▸ Problem details: From the data below, return the exact lines starting at the line containing "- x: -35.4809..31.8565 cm" and ending at the line containing "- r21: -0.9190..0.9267", both included, and nothing else.

+++ Given information +++

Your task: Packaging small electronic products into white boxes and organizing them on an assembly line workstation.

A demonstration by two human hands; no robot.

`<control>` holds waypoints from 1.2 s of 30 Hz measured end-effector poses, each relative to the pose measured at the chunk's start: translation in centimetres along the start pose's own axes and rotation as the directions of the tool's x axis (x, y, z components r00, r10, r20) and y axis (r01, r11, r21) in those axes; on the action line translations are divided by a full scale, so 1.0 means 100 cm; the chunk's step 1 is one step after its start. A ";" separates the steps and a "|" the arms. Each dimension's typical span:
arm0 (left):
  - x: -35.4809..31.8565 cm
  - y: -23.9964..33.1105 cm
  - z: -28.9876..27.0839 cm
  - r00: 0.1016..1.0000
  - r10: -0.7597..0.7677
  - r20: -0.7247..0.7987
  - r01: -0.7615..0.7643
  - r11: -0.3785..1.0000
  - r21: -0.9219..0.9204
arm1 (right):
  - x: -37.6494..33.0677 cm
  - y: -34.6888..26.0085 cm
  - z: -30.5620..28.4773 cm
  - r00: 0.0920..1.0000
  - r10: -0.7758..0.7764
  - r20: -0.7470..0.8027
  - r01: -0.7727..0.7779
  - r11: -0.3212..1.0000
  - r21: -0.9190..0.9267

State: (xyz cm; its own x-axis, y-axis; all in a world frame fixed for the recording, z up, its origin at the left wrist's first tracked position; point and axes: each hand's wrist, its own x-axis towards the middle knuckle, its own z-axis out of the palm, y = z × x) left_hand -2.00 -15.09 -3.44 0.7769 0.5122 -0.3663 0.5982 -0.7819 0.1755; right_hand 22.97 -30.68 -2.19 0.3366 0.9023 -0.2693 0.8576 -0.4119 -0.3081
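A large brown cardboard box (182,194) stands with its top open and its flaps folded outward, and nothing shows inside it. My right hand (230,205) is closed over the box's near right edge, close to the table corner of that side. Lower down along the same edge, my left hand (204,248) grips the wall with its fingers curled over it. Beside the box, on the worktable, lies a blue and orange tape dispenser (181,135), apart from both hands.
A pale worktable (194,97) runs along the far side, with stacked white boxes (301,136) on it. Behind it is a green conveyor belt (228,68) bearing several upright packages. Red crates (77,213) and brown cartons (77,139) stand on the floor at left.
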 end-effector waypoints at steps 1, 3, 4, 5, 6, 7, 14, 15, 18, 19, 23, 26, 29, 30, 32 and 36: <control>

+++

▸ Completed task:
  - x: -35.4809..31.8565 cm
  - y: -23.9964..33.1105 cm
  - z: -28.9876..27.0839 cm
  - r00: 0.1016..1.0000
  - r10: -0.7597..0.7677
  - r20: -0.7247..0.7987
  - r01: -0.7615..0.7643
  - r11: -0.3785..1.0000
  - r21: -0.9219..0.9204
arm1 (right):
  - x: -37.6494..33.0677 cm
  - y: -34.6888..26.0085 cm
  - z: -30.5620..28.4773 cm
  - r00: 0.0920..1.0000
  - r10: -0.7758..0.7764
  - r20: -0.7470..0.8027
  - r01: -0.7727..0.7779
  - r11: -0.3212..1.0000
  - r21: -0.9190..0.9267

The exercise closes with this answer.